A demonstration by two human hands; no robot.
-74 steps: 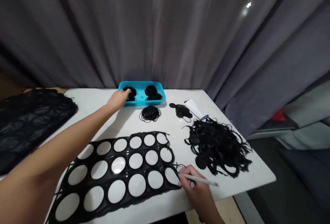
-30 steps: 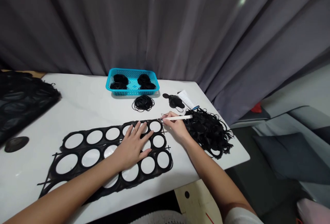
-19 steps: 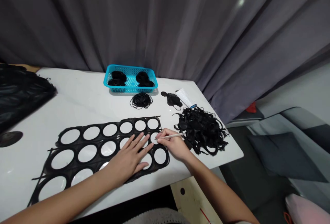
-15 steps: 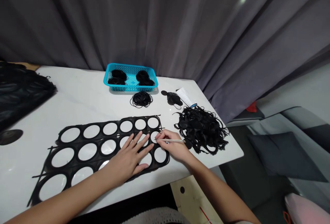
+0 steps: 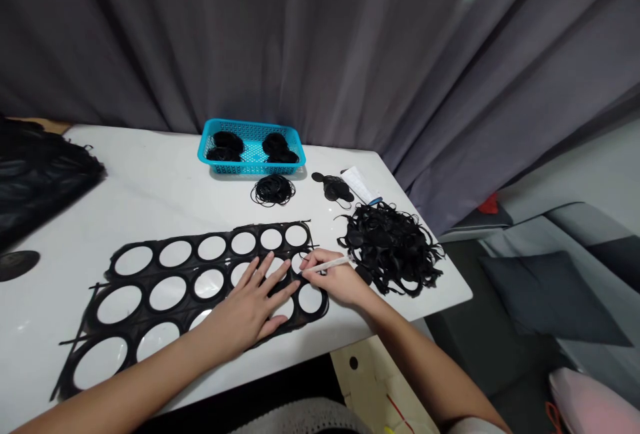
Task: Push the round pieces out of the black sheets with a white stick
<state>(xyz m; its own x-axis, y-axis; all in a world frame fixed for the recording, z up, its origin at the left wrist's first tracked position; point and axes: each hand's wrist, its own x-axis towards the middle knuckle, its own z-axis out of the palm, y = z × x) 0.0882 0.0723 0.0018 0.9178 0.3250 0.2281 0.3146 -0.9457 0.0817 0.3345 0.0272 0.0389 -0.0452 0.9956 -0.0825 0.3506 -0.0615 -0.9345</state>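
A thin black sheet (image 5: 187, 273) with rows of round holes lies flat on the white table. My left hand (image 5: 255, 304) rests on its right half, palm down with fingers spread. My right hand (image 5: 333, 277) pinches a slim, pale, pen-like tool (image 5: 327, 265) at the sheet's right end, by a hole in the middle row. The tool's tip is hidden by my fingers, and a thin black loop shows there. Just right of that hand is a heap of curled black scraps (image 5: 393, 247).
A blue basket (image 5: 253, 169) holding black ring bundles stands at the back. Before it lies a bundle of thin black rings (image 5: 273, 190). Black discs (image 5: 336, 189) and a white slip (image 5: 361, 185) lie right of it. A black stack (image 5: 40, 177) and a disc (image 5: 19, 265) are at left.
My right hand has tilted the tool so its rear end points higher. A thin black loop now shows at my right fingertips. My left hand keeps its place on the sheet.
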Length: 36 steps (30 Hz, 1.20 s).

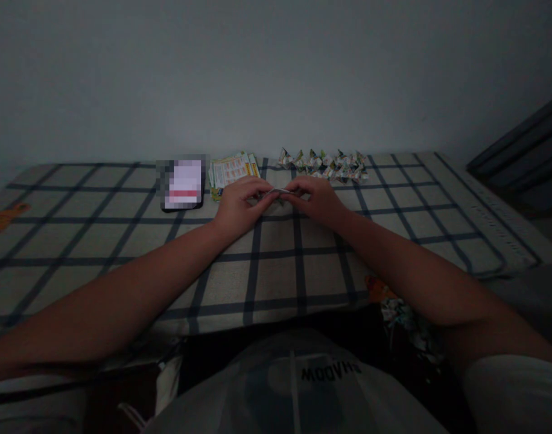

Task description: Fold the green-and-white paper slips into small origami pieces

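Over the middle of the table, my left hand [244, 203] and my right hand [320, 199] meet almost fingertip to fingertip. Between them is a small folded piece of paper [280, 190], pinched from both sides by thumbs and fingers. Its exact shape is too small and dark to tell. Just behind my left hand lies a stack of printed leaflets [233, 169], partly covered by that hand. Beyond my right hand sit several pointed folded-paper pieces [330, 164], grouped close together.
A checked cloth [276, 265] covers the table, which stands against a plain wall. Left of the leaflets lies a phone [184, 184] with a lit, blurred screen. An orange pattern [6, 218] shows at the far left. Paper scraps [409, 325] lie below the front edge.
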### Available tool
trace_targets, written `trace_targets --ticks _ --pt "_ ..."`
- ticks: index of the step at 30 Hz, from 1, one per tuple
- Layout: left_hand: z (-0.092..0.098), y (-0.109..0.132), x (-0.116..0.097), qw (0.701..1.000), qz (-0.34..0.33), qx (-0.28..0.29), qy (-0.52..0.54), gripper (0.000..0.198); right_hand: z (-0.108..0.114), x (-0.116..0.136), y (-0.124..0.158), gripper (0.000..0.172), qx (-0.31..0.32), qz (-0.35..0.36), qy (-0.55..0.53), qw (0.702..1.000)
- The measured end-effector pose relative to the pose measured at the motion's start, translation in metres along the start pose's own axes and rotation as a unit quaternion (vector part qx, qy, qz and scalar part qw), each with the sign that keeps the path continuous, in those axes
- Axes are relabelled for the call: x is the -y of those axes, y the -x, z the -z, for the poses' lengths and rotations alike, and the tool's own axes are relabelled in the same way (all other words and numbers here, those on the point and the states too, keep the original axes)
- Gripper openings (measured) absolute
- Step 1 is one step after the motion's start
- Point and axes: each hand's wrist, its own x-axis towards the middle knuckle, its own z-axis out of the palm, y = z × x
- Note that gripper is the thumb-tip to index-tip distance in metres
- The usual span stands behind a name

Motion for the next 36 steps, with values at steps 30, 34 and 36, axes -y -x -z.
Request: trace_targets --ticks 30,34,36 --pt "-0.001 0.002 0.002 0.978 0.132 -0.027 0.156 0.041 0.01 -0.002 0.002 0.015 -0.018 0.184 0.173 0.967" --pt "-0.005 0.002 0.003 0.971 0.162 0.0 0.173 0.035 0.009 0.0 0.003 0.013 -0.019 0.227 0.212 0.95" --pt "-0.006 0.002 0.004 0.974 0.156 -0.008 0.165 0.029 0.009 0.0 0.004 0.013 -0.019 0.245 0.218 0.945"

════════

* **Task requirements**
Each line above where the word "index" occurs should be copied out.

* **Output of the exercise**
- ticks: index of the step at 30 Hz, from 1, one per tuple
- Note that gripper is the thumb-tip to index-tip distance in metres

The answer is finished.